───── Supplied information
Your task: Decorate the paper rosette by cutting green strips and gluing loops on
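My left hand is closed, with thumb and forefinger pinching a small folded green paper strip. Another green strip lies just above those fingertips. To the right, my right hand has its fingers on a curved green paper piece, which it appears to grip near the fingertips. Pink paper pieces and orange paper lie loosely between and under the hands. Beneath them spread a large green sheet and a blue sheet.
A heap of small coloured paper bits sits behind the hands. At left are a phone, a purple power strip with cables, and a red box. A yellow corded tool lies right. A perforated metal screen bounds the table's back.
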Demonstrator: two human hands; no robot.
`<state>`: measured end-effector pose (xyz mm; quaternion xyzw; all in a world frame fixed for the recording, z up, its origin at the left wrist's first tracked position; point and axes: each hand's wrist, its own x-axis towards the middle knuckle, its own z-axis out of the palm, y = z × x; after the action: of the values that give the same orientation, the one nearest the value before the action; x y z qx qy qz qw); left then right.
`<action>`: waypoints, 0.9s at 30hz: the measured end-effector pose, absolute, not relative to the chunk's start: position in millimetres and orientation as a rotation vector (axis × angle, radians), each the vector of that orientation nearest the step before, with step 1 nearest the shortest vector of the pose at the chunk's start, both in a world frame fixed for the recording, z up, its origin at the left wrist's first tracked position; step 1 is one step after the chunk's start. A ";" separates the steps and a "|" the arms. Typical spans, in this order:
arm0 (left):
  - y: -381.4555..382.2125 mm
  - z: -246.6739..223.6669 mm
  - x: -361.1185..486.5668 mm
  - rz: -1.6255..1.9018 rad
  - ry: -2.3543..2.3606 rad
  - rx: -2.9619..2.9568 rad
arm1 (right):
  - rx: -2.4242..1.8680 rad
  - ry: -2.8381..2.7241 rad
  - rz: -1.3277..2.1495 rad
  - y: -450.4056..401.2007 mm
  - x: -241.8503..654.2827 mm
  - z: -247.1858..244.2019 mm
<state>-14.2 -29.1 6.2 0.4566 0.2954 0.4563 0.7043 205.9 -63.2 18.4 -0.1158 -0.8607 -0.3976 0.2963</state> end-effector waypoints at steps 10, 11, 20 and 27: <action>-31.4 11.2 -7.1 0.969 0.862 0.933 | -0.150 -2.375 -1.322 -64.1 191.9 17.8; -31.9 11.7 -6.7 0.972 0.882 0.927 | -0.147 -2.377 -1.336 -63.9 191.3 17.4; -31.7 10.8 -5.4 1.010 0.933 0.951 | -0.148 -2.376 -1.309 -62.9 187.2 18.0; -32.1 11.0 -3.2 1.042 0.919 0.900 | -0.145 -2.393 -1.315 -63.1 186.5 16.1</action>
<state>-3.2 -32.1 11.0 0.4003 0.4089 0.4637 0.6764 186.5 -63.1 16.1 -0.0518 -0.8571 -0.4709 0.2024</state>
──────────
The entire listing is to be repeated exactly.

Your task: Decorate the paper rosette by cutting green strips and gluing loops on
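My left hand is closed, with thumb and forefinger pinching a small folded green paper strip. Another green strip lies just above those fingertips. To the right, my right hand has its fingers on a curved green paper piece, which it appears to grip near the fingertips. Pink paper pieces and orange paper lie loosely between and under the hands. Beneath them spread a large green sheet and a blue sheet.
A heap of small coloured paper bits sits behind the hands. At left are a phone, a purple power strip with cables, and a red box. A yellow corded tool lies right. A perforated metal screen bounds the table's back.
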Demonstrator: two human hands; no robot.
`<state>`: measured end-effector pose (xyz mm; quaternion xyzw; all in a world frame fixed for the recording, z up, its origin at the left wrist's first tracked position; point and axes: each hand's wrist, its own x-axis towards the middle knuckle, its own z-axis out of the palm, y = z × x; after the action: of the values that give the same orientation, the one nearest the value before the action; x y z qx qy qz qw); left then right.
`<action>`: waypoints, 0.9s at 30hz: the measured end-effector pose, absolute, not relative to the chunk's start: position in millimetres and orientation as a rotation vector (axis × angle, radians), each the vector of that orientation nearest the step before, with step 1 nearest the shortest vector of the pose at the chunk's start, both in a world frame fixed for the recording, z up, its origin at the left wrist's first tracked position; step 1 is one step after the chunk's start. A ";" separates the steps and a "|" the arms. Typical spans, in this order:
arm0 (left):
  - y: -381.4555..382.2125 mm
  - z: -246.6739..223.6669 mm
  - x: -361.1185..486.5668 mm
  - rz: -1.6255..1.9018 rad
  - ry: -2.3543..2.3606 rad
  - rx: -2.9619..2.9568 rad
arm1 (right):
  - rx: -2.4242..1.8680 rad
  - ry: -2.8381..2.7241 rad
  - rz: -1.3277..2.1495 rad
  - y: -450.4056..401.2007 mm
  - x: -241.8503..654.2827 mm
  - z: -247.1858..244.2019 mm
<state>-14.2 -29.1 6.2 0.4566 0.2954 0.4563 0.7043 205.9 -63.2 18.4 -0.1158 -0.8607 -0.3976 0.2963</state> end-effector waypoints at steps 10, 11, 20 and 27: <action>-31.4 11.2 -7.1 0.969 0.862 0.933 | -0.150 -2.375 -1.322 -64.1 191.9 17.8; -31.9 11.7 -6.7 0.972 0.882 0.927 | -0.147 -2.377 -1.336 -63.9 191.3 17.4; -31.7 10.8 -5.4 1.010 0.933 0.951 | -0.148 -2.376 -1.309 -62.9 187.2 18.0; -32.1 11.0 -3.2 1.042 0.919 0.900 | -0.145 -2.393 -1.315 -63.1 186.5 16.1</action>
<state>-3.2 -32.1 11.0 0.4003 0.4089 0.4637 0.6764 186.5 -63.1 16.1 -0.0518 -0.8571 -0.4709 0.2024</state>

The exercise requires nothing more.